--- Data extract Enclosed Below ---
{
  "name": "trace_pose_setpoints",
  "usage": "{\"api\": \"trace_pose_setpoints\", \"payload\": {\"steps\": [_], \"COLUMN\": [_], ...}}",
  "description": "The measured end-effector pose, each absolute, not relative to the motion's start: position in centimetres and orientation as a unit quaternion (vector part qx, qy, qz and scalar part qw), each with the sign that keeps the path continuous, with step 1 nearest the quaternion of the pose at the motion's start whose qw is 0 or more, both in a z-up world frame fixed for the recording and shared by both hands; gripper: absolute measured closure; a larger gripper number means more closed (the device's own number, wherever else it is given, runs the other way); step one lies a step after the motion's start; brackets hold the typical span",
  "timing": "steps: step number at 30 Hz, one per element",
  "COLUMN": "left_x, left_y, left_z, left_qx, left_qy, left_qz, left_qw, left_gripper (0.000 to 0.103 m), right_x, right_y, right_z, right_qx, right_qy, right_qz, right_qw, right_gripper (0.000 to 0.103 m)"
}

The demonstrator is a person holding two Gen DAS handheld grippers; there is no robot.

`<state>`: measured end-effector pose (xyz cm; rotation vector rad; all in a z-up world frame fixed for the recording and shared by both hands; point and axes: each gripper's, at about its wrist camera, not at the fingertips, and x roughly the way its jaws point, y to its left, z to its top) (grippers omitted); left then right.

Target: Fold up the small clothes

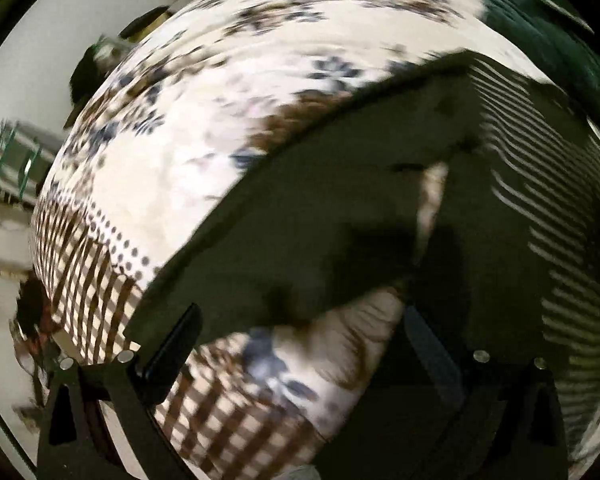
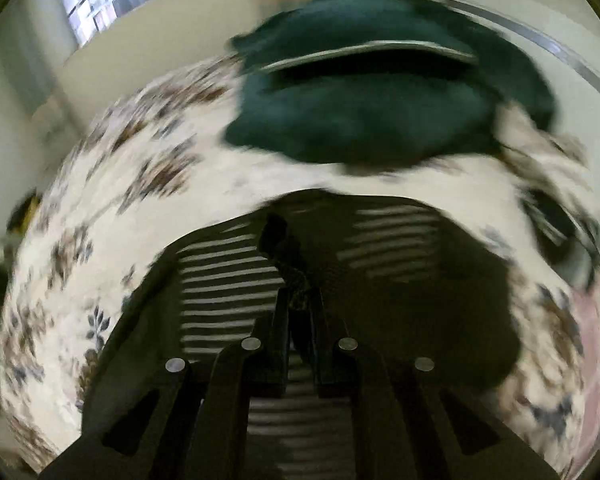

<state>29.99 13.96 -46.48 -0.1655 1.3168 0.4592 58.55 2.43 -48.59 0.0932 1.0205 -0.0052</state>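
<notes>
A dark garment with white stripes (image 1: 340, 216) lies spread on a floral bedspread (image 1: 188, 160). In the left wrist view my left gripper (image 1: 300, 316) hangs over its near edge, jaws wide apart and nothing pinched between them. The right wrist view shows the same striped garment (image 2: 400, 280) right under my right gripper (image 2: 300, 300). Its fingers (image 2: 280, 320) stand close together, shut on a bunched fold of the dark cloth that rises between them. Both views are blurred by motion.
A heap of dark green clothes (image 2: 380, 92) sits on the bedspread (image 2: 112, 208) beyond the striped garment, also at the top right as a green heap (image 1: 548, 20). Another dark item (image 2: 560, 236) lies at the right. The bed's edge, floor and furniture (image 1: 16, 160) are at the left.
</notes>
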Motion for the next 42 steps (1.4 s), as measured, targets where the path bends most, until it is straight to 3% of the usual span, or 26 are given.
{"api": "trace_pose_setpoints", "payload": {"steps": [5, 9, 12, 14, 15, 16, 25, 33, 35, 36, 37, 39, 40, 42], "left_x": [31.2, 31.8, 31.0, 29.1, 27.8, 26.5, 14.8, 14.1, 14.1, 14.2, 14.4, 14.7, 14.9, 15.3], "left_y": [18.0, 20.6, 22.1, 23.4, 24.0, 24.6, 29.1, 32.0, 33.1, 33.5, 34.0, 34.8, 35.4, 36.3], "left_z": [-48.8, -50.1, -50.0, -49.6, -49.5, -49.4, -53.7, -56.6, -55.9, -55.5, -55.0, -54.1, -53.5, -51.7], "left_qx": [-0.106, -0.119, -0.133, -0.148, -0.161, -0.180, -0.455, -0.550, -0.549, -0.541, -0.528, -0.509, -0.497, -0.481], "left_qy": [0.598, 0.595, 0.593, 0.596, 0.599, 0.603, 0.571, 0.470, 0.442, 0.437, 0.435, 0.429, 0.427, 0.412], "left_qz": [0.233, 0.238, 0.236, 0.240, 0.247, 0.254, 0.326, 0.386, 0.413, 0.425, 0.437, 0.450, 0.458, 0.466], "left_qw": [0.760, 0.759, 0.759, 0.752, 0.745, 0.735, 0.600, 0.572, 0.577, 0.580, 0.584, 0.595, 0.601, 0.617], "left_gripper": [0.000, 0.000, 0.000, 0.000, 0.000, 0.000, 0.000, 0.001, 0.016, 0.039, 0.069, 0.094, 0.101, 0.102], "right_x": [63.0, 63.6, 63.3, 61.9, 60.7, 59.4, 46.9, 41.8, 41.1, 41.0, 40.7, 40.4, 40.1, 39.8], "right_y": [15.7, 19.5, 18.8, 16.9, 15.4, 14.0, 1.6, -4.4, -5.2, -5.5, -5.7, -6.0, -6.2, -6.7], "right_z": [-56.6, -62.4, -64.3, -63.6, -62.8, -61.9, -59.6, -62.4, -62.5, -62.5, -62.5, -62.5, -62.5, -62.3], "right_qx": [-0.055, -0.107, -0.067, -0.019, -0.003, 0.008, 0.057, 0.096, 0.093, 0.091, 0.089, 0.085, 0.085, 0.086], "right_qy": [0.527, 0.559, 0.613, 0.621, 0.621, 0.619, 0.666, 0.698, 0.697, 0.697, 0.695, 0.694, 0.694, 0.694], "right_qz": [0.029, 0.039, 0.063, 0.081, 0.082, 0.084, 0.034, 0.011, 0.015, 0.017, 0.020, 0.026, 0.029, 0.034], "right_qw": [0.848, 0.822, 0.784, 0.779, 0.779, 0.781, 0.743, 0.710, 0.710, 0.711, 0.713, 0.714, 0.714, 0.714], "right_gripper": [0.095, 0.094, 0.088, 0.056, 0.036, 0.033, 0.032, 0.032, 0.032, 0.032, 0.032, 0.032, 0.032, 0.032]}}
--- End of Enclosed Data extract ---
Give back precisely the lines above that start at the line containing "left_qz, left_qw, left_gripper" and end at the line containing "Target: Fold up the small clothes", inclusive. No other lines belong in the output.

  "COLUMN": "left_x, left_y, left_z, left_qx, left_qy, left_qz, left_qw, left_gripper (0.000 to 0.103 m), right_x, right_y, right_z, right_qx, right_qy, right_qz, right_qw, right_gripper (0.000 to 0.103 m)"
}

The demonstrator is a person holding two Gen DAS handheld grippers; there is no robot.

`<state>`: measured end-effector pose (xyz cm; rotation vector rad; all in a z-up world frame fixed for the recording and shared by both hands; point and axes: each gripper's, at about its wrist camera, not at the fingertips, and x roughly the way its jaws point, y to its left, z to its top) (grippers omitted); left then right.

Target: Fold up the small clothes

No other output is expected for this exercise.